Dilshan shellshocked by defeat
Sri Lanka captain Tillakaratne Dilshan was at a loss to explain how his side had slumped to defeat in the first Test against England at Cardiff as they were skittled for just 82 on the final afternoon to lose by an innings and 14 runs.
There had appeared to be little prospect of a result at Cardiff, particularly when rain washed out the morning session for the fourth time in five days.
When play got under way at 3pm, with almost a day-and-a-half of time lost in total, England batted for just two overs to allow Ian Bell to complete his 13th Test century before declaring on 496 for five, a lead of 96.
That left the tourists needing to bat for 51 overs to secure a draw, but they were not up to the task as Chris Tremlett, who was brilliant with the new ball in the absence of the injured James Anderson on his way to 4-40, and Graeme Swann, with 4-16, ripped through the Sri Lankan line-up in an astonishing 24.4 overs.
And a shell-shocked Dilshan was utterly bemused by his side's performance, which included losing eight wickets for 49 runs after tea, particularly in the wake of the respectable 400 they had compiled batting first.
He said: "It's very difficult to explain, I can't believe we got out in just 25 overs with such a good batting line-up like we have. We lost the match because we batted really badly today.

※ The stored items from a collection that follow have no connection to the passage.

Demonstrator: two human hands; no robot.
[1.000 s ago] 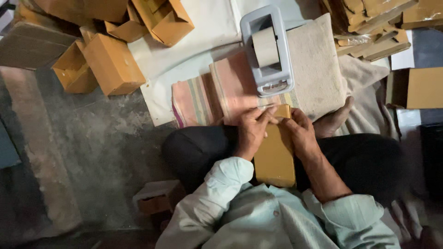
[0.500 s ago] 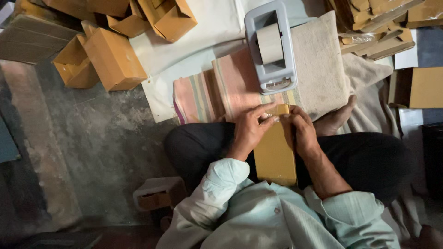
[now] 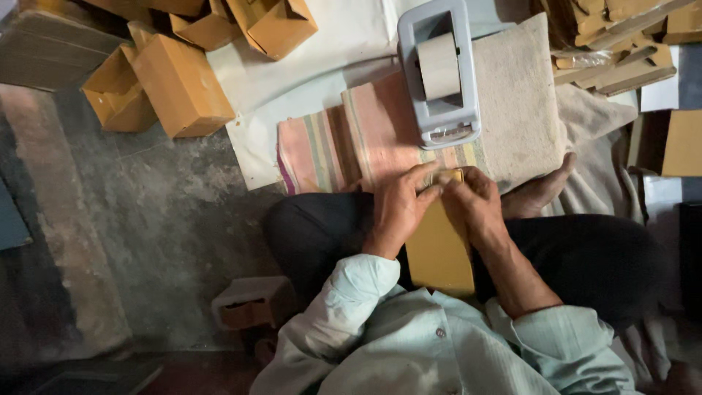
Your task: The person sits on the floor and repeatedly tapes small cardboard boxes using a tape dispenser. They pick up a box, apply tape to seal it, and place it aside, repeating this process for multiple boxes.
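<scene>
On our lap, across dark trousers, lies a flat yellow-brown cardboard box (image 3: 439, 245), its long side running away from us. Both of our hands meet at its far end. Our left hand (image 3: 398, 205) curls over the far left corner, fingers bent and pressing down on the top edge. Our right hand (image 3: 474, 203) does the same at the far right corner, fingers closed over the box edge, touching the left fingertips. What exactly lies under the fingertips is hidden, possibly a flap or a strip of tape.

Just beyond the hands stands a grey tape dispenser (image 3: 440, 73) with a roll of brown tape, resting on a striped pink cloth (image 3: 344, 143) and a beige mat (image 3: 519, 102). A bare foot (image 3: 537, 192) shows to the right of the hands. At far left on the grey stone floor (image 3: 168, 219) sit several folded cardboard boxes (image 3: 179, 84), some open. At far right lies a pile of flattened cartons (image 3: 614, 44). Near left, beside our knee, is a small open box (image 3: 248, 303).
</scene>
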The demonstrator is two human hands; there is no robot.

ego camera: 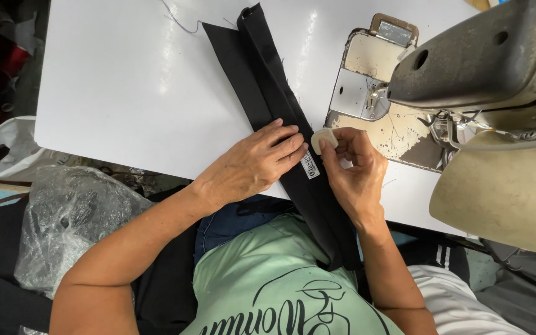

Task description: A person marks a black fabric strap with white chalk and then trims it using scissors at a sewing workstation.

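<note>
A long black fabric strip (267,80) lies diagonally across the white table (125,87), running from the far edge down into my lap. My left hand (257,162) presses flat on the strip with its fingers spread. A small white label (311,166) is sewn to the fabric just beside my left fingertips. My right hand (353,170) pinches a small cream-coloured piece of tailor's chalk (324,139) at the strip's right edge, close to the label.
A worn grey sewing machine (485,56) stands at the right, its metal bed plate (367,80) beside the fabric. A loose thread (181,22) lies at the table's far edge. Plastic bags (69,217) sit on the left below the table.
</note>
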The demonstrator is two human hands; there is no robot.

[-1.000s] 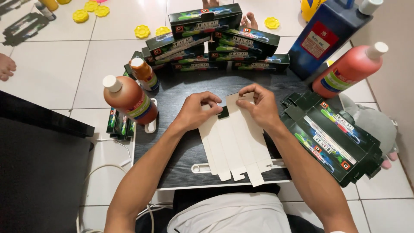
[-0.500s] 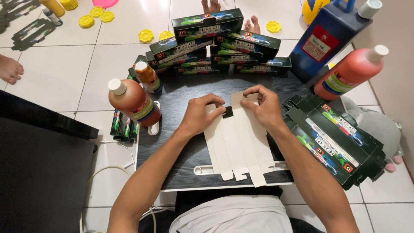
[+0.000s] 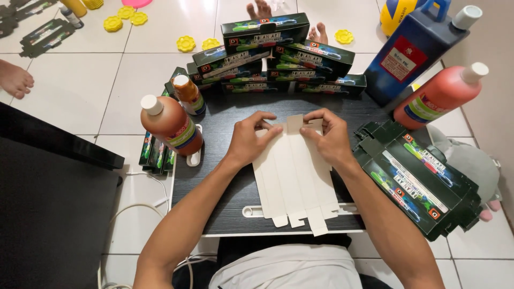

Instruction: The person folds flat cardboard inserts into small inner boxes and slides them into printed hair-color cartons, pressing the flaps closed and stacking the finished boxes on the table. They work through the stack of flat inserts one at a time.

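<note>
Both hands, left (image 3: 247, 140) and right (image 3: 327, 137), pinch the top edge of a flat carton (image 3: 293, 176) (white side up) at frame centre; bare tabletop (image 3: 214, 198) lower left.

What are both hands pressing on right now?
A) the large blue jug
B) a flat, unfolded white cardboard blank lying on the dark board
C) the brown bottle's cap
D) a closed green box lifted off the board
B: the left hand and right hand rest their fingers on the top edge of the flat white cardboard blank, which lies spread on the dark board.
</note>
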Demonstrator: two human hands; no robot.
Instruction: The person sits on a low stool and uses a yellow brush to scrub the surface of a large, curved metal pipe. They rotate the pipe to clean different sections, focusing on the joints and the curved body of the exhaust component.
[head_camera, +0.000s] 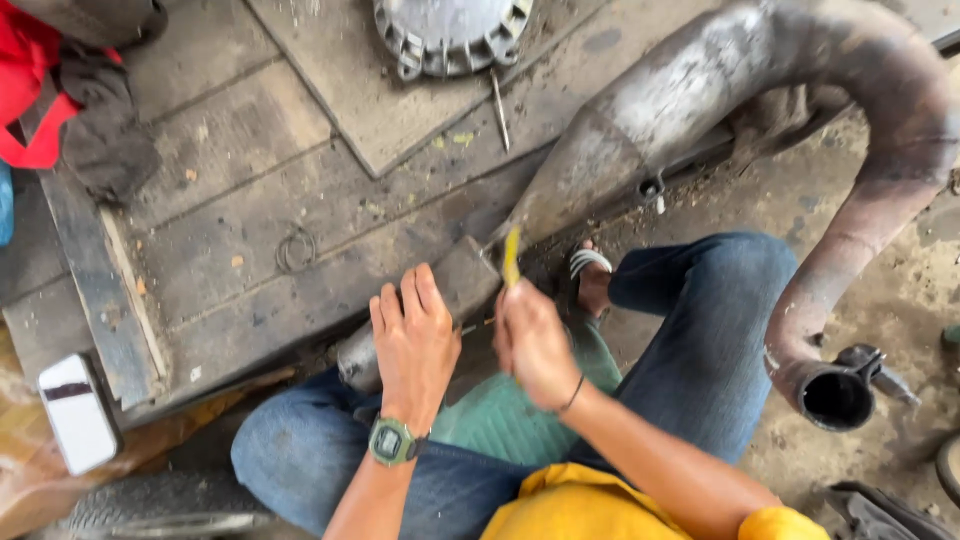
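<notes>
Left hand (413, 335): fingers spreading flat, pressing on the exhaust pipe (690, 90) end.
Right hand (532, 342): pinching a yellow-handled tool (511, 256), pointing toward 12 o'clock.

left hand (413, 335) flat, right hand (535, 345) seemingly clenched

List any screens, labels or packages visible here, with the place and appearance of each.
Phone: lies at lower left on the floor edge, a white rounded rectangle with a dark band.
Wristwatch: on the left hand's wrist, green case, small dark square screen.
No packages or signs show.
</notes>
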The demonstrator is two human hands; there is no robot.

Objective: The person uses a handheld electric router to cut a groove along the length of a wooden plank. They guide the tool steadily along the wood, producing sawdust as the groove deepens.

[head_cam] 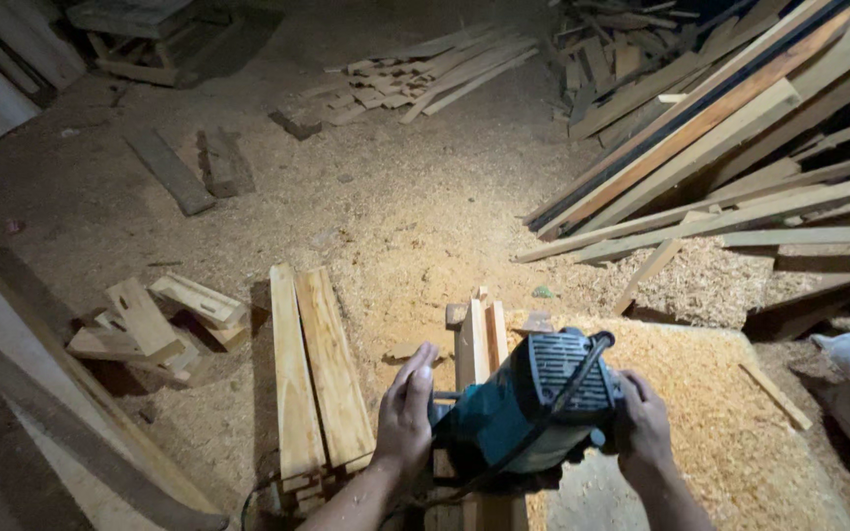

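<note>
So both hands are on a teal power tool sitting low in the middle of the frame. The left hand has its fingers stretched out pretty flat against the tool's left side, not really curled around anything, more like pressing on it. The right hand is wrapped around the right side of the body, fingers closed on it, though the fingertips themselves are tucked out of sight. The tool has a dark vented grille on top and a black cord running diagonally across it toward the bottom of the frame. It sits on top of a narrow bundle of wood strips standing on edge, which pokes out just above the tool. Right of that is a big flat heap of sawdust covering the surface there. To the left of the hands, two lighter planks lie side by side, running up the frame. Further left there's a little jumble of short offcuts. Upper right is a big stack of long boards lying at an angle, and at the top center a scatter of thin slats on the shavings-covered floor.
</note>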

"We knew we would be batting for at least 45 or 50 overs. We knew looking forward in the morning that they would declare, everyone knew that after Bell's hundred they would declare, but I cannot explain what happened.
"Our batting line-up has guys like Mahela (Jayawardene), Kumar (Sangakkara), Thilan (Samaraweera) and myself, we are experienced players and we need to regroup as soon as possible and come back for the next Test on Friday."

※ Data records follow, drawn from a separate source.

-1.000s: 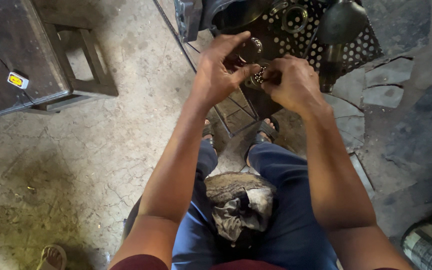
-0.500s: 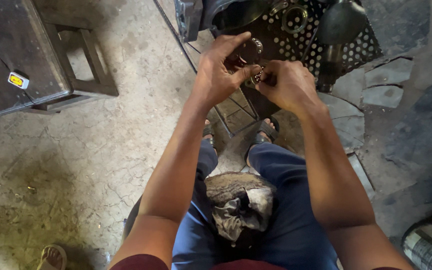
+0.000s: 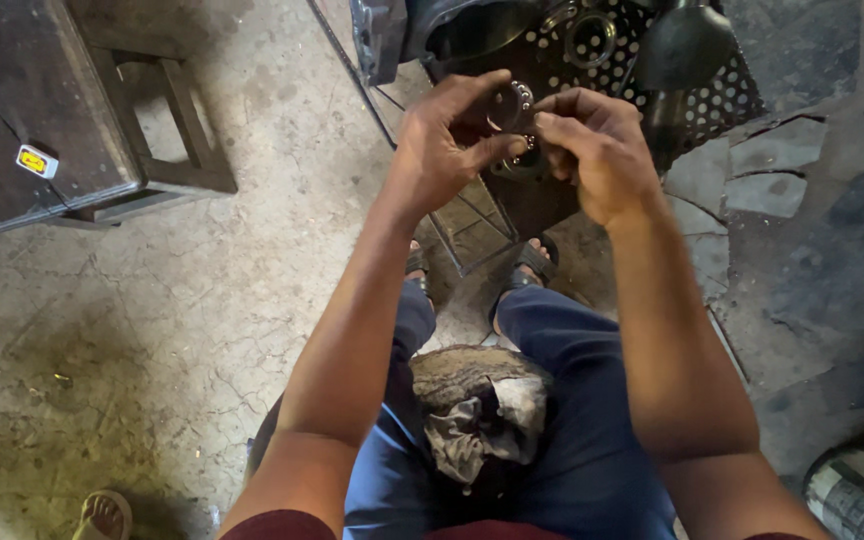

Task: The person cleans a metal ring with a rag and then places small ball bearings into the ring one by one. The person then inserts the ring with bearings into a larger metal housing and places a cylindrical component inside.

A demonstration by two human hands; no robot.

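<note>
Upper centre of the frame: a seated person's left hand (image 3: 442, 150) and right hand (image 3: 592, 150) close together around a ball bearing (image 3: 517, 115), pinching its steel ring by the rim. The part looks small, rigid, dense and likely greasy, best gripped at the outer edge. Its round face tilts toward the camera, before a perforated metal panel (image 3: 652, 70).

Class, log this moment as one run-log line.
left hand | right hand | both pinch round steel ball-bearing ring | grey rag on lap
</note>
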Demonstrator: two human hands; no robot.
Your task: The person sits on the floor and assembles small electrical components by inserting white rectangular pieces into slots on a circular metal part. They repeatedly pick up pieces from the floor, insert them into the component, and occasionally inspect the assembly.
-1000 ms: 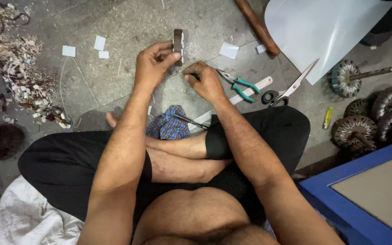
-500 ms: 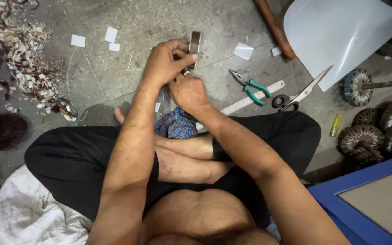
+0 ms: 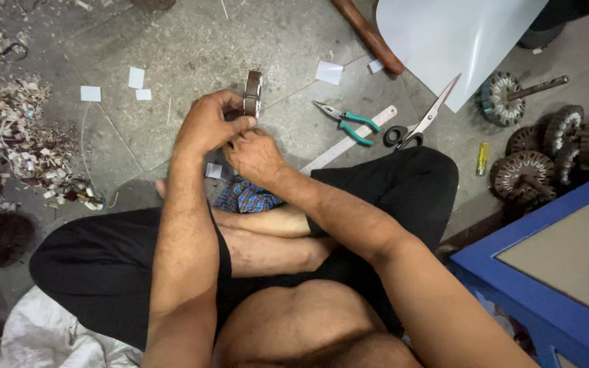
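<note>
A small repair workshop is shown here, floor-level kind of setup. The work is done right on a bare concrete floor. Pliers, scissors and a metal ruler are left lying around. Wound motor cores are piled at one side, and wire and paper scraps are heaped at the other.

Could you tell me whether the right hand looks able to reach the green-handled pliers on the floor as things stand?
Probably yes: the pliers lie on bare floor just beyond the right hand, with nothing between them, though that hand is now pressed against the left hand at the small metal part.
</note>
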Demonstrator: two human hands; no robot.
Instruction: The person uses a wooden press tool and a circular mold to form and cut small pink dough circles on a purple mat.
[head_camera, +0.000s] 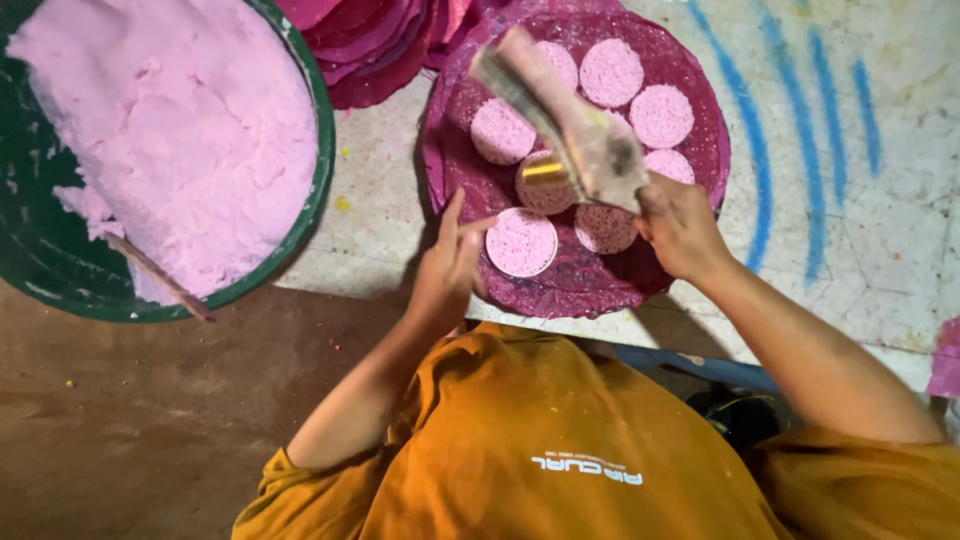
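two bare forearms reached forward from an orange shirt (520, 450) toward a round magenta tray (560, 285) on a pale, blue-streaked floor (850, 200). the left arm bent at the elbow and rose toward the tray's near edge; the left hand (448, 265) stood edge-on, fingers straight and loosely together, open, its fingertips just beside the nearest pink disc (521, 242) — whether they touched it could not be told. the right arm came in from the lower right, wrist cocked, and the right hand (678, 225) was closed around the lower end of a long, pale pink-dusted tool (560, 115) with a brass-coloured band (546, 173), held slanting up and to the left over the discs; motion blur hid its exact shape. eight or so round pink discs lay on the tray in a loose ring. to the left sat a large green basin (318, 190) heaped with pink dough (170, 130), a thin stick (160, 278) leaning at its near rim — and more magenta trays (370, 50) were stacked beyond.
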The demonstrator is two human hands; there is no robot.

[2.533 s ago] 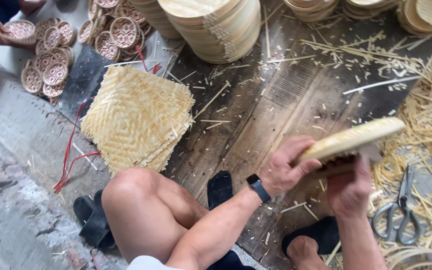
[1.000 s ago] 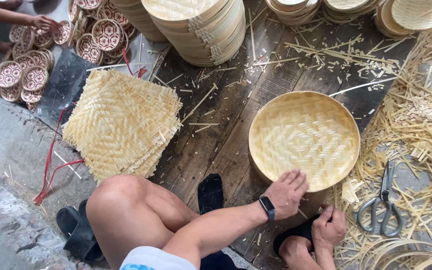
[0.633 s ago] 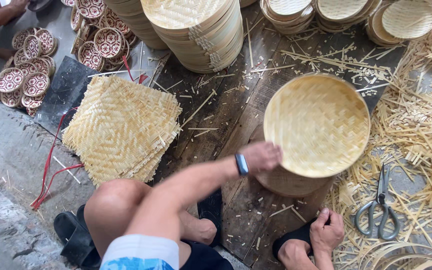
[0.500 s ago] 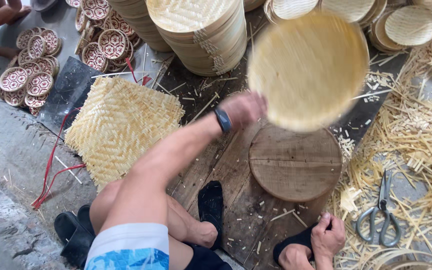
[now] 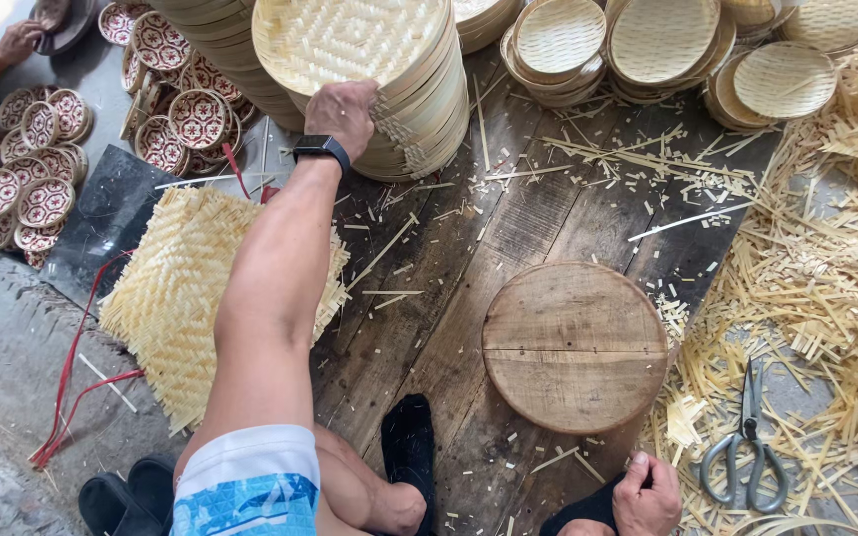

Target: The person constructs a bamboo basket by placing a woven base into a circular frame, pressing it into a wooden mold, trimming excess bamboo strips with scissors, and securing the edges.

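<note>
Two bare hands belong to a person seated on dark wooden planks. Stretched forward, the left hand (image 5: 343, 114) lies palm down on the near rim of the top woven bamboo tray (image 5: 350, 40), fingers curled over its edge; that tray crowns a tall stack of trays (image 5: 419, 109). Resting by a dark sock, the right hand (image 5: 647, 496) is loosely curled and holds nothing. Between them sits a round wooden block (image 5: 575, 344); scissors (image 5: 747, 447) lie among bamboo strips (image 5: 826, 288).
</note>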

Their 82 was Sri Lanka's lowest Test score in England, and their joint-fourth lowest of all time, but Dilshan, who was dismissed for 10 after giving a return catch to the towering Tremlett via his glove and thigh pad, said his side could have no complaints about the wicket.

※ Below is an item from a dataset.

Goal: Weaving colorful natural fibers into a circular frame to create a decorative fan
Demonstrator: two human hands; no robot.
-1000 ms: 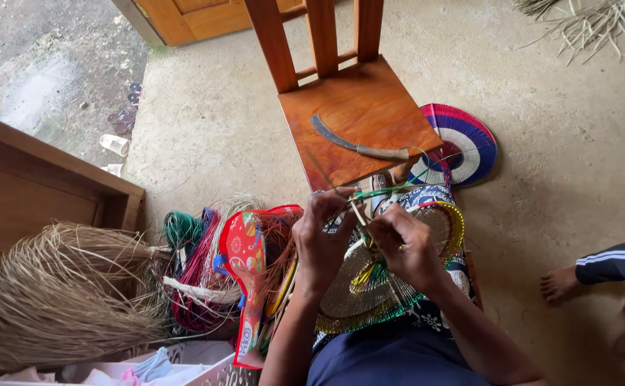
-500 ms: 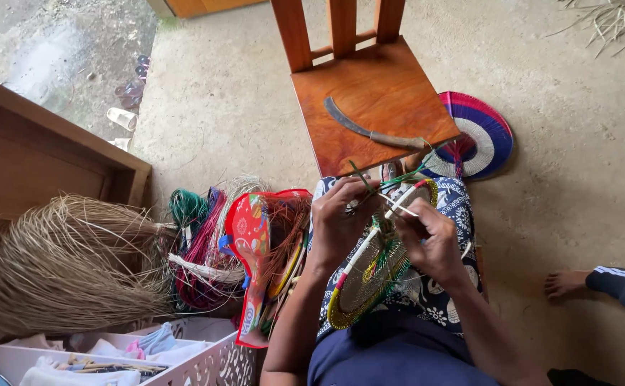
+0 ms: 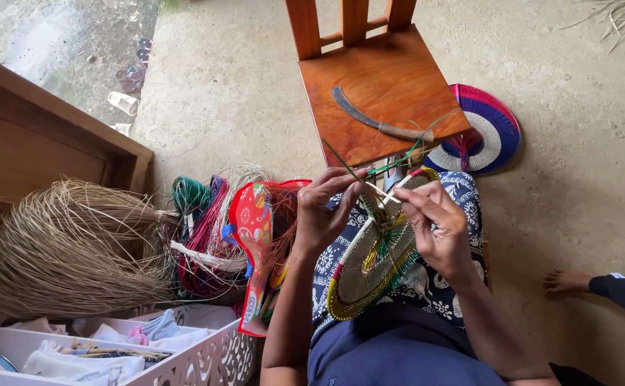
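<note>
**A:** So where are we with this? Looks like we're mid-weave on the round woven fan (image 3: 373, 261) resting on our lap, tilted, its rim running from 7 o'clock up to 1 o'clock.

**B:** Yep, our guess is we're working a thin strand (image 3: 380, 191) into the top edge. Left hand (image 3: 324, 212) sits at 10 o'clock of the fan, fingers curled in and pinching the strands near the rim. Right hand (image 3: 435, 221) is at 2 o'clock, thumb and forefinger closed on the pale strip, other fingers loosely bent.

**A:** Neither hand is slack then.

**B:** Nope, both gripping. Next bit probably needs a steady pull with the fan held firm so the coil stays tight.

**A:** What's around us?

**B:** Wooden chair (image 3: 380, 93) at 12 o'clock with a curved knife (image 3: 377, 121) on the seat, a finished fan (image 3: 484, 136) on the floor at 1 o'clock, coloured strand bundles (image 3: 201, 229) and dry fibre (image 3: 69, 243) at 9 o'clock.
</note>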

"It was a very good wicket with a little bit of turn and a bit of bounce," he said.
"It was a very good track. In the last two days it was good for batting, but we didn't bat well. That was the main issue, but it was really good for Test cricket."
It was a desperately disappointing way for Dilshan's first game as captain of his country to end, but he insisted he will remain calm with such a short turnaround until the second game of the three-match series at Lord's on Friday.
He said: "I am really calm, I can't be angry. We have to regroup and talk about it and try and get the maximum out of the young players and learn from the experience.
"We have another Test match on Friday. We can forget about what has happened in the last five days and look forward to Friday.
"It will be difficult to forget this Test match but we have to stick together as a team, do whatever we can outside of cricket to get together and forget about everything."